Anonymous (not verified) says:

Acropolis Review has a summary of some good reasons why Obama will probably do well in Oregon tonight:
http://acropolisreview.com/2008/04/top-reasons-to-give-barack-obama-your...

THE "POOR HILLARY" COMPLAINTS... (not verified) says:

HILLARY WILL REMAIN IN THE ALREADY CONCLUDED RACE FOR AS LONG AS SHE HAS THE ATTENTION OF THE MEDIA TO VENT HER "POOR HILLARY" COMPLAINTS. AS LONG AS THE MEDIA KEEPS REPORTING ON HER WHINING, SHE WILL STAY. SO TO SHUT HER UP --- JUST IGNORE HER.

The Mike Field (not verified) says:

Am I am confused, or is Barack Obama slowly wandering off into the ozone layer? Has he betrayed a little touch of the 1000-yard stare? What has happened to Obama since his win in Wisconsin Feb. 19 is nothing short of devastation. Especially in the Ohio Valley where, historically, presidents are made and unmade.

What is this guy doing? Is he trying to bluff everybody into thinking it's all over in order to make it so? Obama has had only a couple small successes since March 4 - holding down the margin in Texas, keeping Pennsylvania under 10 percent (though ominously losing Allegheny County where Pittsburg is located), and making Indiana very close. Maybe you can include winning a state he should have won, North Carolina by a pretty good margin, though probably not as big as he had hoped for.

His failures include gargantuan losses in West Virginia (which was overtime for Indiana) and Kentucky (which was overtime for those who doubted WV meant anything), and the failure to come out of Oregon with a huge plurality to match Kentucky.

What we are seeing now is the beginning of a second campaign, which I think Sen. Clinton will take to the rank and file, not the leadership. By the time it is over, the Democratic leadership and the superdelegates just may be willing to take that chance of losing some percentage of the black vote.

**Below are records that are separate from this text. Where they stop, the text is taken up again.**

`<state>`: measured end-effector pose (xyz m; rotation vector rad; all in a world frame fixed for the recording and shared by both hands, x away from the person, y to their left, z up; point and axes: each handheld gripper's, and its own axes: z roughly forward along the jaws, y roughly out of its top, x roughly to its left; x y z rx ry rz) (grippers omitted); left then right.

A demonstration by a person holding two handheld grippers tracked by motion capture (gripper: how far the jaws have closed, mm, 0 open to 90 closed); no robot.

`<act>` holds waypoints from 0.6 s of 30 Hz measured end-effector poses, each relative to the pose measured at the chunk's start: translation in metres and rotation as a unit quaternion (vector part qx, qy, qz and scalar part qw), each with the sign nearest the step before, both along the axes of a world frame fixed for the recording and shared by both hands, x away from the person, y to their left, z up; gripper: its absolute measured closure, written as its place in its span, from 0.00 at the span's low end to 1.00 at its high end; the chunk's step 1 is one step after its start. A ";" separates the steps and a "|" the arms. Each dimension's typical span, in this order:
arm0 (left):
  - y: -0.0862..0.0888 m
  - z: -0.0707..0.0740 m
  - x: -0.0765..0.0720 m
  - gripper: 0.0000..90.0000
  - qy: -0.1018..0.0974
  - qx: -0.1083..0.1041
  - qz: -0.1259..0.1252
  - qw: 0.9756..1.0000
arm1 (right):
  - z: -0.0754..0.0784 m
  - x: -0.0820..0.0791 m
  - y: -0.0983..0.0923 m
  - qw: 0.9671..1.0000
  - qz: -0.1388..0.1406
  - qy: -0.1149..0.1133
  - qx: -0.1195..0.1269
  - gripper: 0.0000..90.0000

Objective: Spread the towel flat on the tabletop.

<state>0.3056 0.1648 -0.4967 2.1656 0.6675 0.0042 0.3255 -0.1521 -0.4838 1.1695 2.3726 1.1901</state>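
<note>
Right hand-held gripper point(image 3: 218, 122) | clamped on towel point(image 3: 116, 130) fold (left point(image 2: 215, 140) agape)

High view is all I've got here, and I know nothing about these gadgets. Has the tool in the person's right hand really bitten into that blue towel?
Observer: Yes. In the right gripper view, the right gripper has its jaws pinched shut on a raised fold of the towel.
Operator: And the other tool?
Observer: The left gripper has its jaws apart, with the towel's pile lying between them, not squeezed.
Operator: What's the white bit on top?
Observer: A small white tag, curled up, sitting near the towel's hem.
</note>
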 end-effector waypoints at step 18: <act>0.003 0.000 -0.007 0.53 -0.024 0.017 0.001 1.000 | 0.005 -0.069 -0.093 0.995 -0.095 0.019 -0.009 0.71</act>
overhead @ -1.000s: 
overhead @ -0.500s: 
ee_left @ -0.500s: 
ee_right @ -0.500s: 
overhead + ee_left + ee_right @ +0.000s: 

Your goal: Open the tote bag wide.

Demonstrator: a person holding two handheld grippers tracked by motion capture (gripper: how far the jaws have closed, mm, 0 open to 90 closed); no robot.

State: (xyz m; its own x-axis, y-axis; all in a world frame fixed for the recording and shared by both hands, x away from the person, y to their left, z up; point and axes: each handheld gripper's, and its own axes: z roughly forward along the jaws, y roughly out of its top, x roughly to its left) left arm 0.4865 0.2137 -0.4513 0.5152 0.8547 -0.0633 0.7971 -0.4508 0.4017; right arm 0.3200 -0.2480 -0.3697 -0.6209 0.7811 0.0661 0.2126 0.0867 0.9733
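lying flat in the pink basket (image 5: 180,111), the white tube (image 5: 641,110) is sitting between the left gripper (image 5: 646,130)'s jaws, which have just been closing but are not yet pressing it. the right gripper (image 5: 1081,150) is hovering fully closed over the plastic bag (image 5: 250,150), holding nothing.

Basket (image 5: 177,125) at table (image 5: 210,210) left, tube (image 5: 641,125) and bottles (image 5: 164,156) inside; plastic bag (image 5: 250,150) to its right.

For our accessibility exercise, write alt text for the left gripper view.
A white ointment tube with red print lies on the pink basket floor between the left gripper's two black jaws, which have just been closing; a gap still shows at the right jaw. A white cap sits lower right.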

If Obama is the nominee, and, probably, he will be that even so, he will still get the black vote, along with the left-wing enclaves he has carried in the primaries. But not much else. And frankly I don't think black voters will suffer much anguish over his loss. More than forty years after passage of the Civil Rights Act of 1964, anti-Republican scare tactics over that issue must be losing their sting. Maybe black voters, like everyone else, want the right person answering the phone at 3 a.m.

Mom in CT (not verified) says:

Hillary Clinton has been playing the gender card since the beginning. She is now crying sexism because she is being asked to step down. Well, many male candidates have been asked to step, most recently Huckabee? She, her daughter, and husband have been manipulating the media and public for years now. She wants it both ways, and the media and her supporters give it to her. She and her husband, can lie to all and she's forgiven. Barack Obama'ex-minister and mentor's homily excerpts are surgically attached to him, while John McCain's solicited religious supporter, John Hagee gets a pass. Rev. Hagee's views on the Catholic church in particular have been known for years, yet white Catholic supporters of Hillary Clinton say they will vote for McCain. I guess race trumps everything with whites.